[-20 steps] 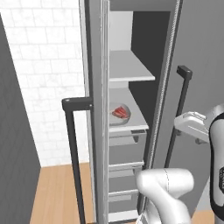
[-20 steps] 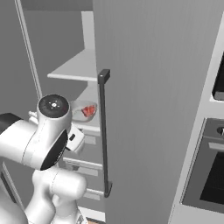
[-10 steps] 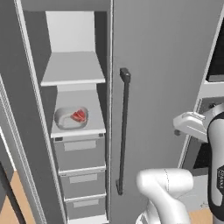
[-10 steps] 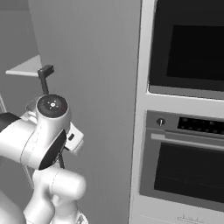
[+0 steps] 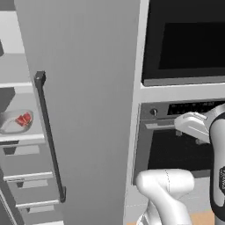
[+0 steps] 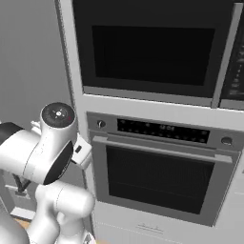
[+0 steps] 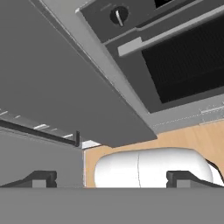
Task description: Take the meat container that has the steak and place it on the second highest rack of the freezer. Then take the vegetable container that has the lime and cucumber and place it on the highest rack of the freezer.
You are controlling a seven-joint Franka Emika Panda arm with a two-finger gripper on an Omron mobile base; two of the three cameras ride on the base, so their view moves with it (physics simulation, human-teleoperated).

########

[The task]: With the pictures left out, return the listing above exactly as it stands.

[Answer to this exercise]:
[-20 steps] 
[-20 steps] 
[-10 steps] 
[-10 steps] 
[+0 steps] 
[+0 steps] 
[+0 steps] 
Task description: Take the meat container that has the steak and place it on the second highest rack of the freezer. Then take the vegetable container that has the lime and cucumber and place it on the highest rack of the freezer.
You are controlling a seven-joint Franka Emika Panda arm with a two-finger gripper on an Omron mobile base; two of the three cameras ride on the base, so their view moves with it (physics simulation, human-teleoperated).

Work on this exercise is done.